> What the task asks: One range is to be output from the listing below, exactly as written: the line with "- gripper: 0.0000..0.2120" to the line with "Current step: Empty", both kept.
--- Information given Enclosed Below ---
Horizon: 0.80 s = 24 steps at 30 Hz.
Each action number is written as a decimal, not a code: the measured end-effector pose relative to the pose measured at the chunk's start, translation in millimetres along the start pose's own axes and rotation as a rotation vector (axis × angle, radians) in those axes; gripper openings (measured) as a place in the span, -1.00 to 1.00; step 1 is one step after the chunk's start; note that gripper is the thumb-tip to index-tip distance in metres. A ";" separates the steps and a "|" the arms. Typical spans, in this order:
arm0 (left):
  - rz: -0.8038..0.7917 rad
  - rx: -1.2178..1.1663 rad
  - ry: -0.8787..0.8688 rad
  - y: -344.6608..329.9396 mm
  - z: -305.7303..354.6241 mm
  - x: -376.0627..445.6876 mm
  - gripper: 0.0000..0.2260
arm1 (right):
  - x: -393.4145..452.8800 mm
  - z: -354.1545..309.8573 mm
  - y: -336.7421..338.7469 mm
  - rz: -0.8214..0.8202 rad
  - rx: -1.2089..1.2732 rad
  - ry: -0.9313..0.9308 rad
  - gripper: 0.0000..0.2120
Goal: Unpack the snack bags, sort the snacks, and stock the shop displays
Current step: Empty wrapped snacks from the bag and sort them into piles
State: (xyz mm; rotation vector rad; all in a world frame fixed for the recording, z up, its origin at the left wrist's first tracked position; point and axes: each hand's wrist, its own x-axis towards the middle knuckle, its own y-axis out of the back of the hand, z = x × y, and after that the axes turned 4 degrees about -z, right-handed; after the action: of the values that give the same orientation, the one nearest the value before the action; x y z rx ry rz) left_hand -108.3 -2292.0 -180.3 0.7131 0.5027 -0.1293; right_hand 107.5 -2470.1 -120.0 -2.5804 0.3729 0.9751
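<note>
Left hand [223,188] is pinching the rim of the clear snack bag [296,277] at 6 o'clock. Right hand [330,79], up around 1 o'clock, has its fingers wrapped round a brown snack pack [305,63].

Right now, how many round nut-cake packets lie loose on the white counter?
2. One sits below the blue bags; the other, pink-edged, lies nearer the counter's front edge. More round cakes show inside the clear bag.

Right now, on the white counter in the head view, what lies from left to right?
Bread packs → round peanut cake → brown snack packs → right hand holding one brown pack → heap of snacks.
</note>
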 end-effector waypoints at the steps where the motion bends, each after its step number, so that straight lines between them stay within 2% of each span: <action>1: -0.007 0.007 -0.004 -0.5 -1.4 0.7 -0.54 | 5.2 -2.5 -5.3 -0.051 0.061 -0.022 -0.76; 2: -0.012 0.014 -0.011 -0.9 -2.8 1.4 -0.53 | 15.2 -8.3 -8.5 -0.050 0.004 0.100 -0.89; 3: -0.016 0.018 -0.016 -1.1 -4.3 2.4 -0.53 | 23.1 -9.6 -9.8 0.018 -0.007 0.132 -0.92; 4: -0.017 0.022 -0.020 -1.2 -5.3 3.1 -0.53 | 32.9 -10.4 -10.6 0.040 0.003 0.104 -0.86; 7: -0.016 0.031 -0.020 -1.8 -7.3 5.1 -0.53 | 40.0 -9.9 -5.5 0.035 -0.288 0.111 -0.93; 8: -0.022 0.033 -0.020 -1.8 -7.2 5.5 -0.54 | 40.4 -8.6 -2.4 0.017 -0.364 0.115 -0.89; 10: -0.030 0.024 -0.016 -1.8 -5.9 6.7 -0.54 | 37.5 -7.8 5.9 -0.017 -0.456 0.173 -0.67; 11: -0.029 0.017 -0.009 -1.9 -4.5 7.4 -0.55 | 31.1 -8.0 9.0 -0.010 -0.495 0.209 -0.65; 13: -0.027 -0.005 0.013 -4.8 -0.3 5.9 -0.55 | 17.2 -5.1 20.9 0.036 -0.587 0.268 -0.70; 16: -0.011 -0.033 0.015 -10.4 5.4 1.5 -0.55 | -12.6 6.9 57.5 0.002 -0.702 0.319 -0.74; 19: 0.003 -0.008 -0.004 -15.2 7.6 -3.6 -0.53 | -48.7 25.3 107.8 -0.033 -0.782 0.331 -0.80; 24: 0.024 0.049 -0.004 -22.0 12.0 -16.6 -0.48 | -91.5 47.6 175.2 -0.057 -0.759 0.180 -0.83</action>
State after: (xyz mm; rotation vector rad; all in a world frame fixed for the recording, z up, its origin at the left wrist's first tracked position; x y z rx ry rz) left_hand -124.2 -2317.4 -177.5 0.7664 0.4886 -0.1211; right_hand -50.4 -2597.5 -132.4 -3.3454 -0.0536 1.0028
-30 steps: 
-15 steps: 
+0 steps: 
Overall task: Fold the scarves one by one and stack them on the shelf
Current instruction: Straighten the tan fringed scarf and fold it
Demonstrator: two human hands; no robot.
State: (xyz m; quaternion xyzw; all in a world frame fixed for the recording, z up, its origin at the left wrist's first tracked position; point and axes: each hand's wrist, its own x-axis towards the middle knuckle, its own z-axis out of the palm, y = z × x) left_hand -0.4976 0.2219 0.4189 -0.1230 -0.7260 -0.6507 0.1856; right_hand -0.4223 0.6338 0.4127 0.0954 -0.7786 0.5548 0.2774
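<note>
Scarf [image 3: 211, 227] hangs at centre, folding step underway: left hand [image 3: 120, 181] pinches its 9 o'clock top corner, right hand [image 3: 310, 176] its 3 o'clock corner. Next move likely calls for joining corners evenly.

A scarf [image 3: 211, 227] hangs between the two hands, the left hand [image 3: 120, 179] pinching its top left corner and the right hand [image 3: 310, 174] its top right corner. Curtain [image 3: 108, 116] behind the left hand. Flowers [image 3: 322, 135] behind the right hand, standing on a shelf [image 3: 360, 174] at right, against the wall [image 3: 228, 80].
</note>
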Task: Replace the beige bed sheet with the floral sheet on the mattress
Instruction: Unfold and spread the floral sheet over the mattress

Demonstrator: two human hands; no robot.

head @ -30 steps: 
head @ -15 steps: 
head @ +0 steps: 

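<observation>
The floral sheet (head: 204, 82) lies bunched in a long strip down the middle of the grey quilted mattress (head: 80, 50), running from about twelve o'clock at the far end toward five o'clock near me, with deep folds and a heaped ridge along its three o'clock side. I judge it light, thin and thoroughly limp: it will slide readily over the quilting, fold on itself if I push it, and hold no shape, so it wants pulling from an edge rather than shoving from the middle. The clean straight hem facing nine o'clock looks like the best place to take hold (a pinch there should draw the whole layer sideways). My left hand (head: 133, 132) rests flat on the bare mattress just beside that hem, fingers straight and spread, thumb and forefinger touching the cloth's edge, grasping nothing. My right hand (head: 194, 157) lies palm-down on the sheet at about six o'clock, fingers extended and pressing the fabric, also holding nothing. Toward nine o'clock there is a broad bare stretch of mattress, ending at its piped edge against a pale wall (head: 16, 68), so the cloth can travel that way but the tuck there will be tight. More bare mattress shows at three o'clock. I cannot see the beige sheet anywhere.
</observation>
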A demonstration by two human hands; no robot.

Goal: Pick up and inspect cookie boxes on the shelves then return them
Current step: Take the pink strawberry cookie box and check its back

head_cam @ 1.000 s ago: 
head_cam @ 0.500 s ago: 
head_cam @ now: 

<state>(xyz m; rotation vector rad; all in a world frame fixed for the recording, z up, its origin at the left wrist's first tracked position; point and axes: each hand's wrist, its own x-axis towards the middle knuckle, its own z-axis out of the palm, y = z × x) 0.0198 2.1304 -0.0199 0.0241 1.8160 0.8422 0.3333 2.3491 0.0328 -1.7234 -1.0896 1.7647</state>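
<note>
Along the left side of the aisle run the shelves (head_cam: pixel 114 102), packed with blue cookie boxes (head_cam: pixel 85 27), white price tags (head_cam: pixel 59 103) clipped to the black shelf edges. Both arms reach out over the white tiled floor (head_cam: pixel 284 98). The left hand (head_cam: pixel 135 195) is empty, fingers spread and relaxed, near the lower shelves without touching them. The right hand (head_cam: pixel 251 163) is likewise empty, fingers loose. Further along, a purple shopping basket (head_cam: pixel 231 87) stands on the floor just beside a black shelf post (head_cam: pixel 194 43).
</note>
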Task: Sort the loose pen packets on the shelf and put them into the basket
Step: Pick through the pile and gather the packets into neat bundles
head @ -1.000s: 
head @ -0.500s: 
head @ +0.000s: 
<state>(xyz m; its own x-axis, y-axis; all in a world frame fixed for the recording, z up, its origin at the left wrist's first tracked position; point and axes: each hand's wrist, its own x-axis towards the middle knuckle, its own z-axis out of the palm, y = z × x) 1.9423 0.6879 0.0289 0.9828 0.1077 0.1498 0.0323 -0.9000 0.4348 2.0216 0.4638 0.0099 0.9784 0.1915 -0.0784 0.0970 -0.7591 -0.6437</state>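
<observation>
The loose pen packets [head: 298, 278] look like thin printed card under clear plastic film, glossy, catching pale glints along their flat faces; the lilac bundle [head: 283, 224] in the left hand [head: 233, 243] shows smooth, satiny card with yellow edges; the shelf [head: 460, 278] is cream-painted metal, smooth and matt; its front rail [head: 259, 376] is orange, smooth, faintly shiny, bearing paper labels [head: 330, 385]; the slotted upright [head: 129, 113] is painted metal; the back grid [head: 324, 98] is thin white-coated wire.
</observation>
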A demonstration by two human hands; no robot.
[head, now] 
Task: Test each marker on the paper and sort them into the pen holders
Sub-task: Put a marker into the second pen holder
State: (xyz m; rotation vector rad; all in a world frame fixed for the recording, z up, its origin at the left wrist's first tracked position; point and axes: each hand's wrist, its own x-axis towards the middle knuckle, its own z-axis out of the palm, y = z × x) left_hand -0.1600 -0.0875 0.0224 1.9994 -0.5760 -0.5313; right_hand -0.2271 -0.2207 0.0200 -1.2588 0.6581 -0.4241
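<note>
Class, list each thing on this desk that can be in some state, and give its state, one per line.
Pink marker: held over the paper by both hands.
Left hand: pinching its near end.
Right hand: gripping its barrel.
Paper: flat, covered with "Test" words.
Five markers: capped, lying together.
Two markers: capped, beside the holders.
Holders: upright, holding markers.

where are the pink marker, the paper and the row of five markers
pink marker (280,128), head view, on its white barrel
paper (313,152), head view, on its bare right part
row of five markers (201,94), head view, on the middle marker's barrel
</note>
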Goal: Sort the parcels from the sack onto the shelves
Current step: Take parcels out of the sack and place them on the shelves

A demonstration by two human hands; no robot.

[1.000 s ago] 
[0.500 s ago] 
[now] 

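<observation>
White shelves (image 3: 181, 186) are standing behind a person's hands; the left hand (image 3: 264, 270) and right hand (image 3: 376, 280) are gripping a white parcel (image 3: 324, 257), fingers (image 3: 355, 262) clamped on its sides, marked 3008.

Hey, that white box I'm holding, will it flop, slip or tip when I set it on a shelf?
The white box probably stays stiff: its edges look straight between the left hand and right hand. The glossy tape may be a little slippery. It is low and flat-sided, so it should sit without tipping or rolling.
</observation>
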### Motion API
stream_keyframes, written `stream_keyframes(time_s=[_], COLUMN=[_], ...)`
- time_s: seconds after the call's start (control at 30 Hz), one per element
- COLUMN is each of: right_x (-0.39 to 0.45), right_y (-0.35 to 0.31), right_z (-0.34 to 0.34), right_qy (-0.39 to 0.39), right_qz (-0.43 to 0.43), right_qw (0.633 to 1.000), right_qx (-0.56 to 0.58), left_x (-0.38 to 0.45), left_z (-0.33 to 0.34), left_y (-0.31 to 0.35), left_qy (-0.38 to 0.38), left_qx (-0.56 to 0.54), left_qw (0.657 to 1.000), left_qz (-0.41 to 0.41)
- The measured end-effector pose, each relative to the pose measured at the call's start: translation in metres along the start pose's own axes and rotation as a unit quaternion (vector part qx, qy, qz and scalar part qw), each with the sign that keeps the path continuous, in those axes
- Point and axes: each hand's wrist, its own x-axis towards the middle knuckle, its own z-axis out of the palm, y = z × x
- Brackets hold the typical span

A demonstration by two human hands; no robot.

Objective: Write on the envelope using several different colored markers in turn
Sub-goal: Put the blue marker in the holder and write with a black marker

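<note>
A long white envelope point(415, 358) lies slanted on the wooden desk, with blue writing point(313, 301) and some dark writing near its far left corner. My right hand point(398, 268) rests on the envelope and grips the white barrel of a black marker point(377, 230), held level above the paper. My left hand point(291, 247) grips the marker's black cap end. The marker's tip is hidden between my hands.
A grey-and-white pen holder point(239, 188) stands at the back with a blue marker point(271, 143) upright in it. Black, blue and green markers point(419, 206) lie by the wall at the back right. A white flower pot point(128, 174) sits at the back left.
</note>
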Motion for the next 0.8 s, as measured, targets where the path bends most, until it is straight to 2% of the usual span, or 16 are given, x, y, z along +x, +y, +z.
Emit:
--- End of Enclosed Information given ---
> Task result:
  - gripper: 0.0000..0.2120
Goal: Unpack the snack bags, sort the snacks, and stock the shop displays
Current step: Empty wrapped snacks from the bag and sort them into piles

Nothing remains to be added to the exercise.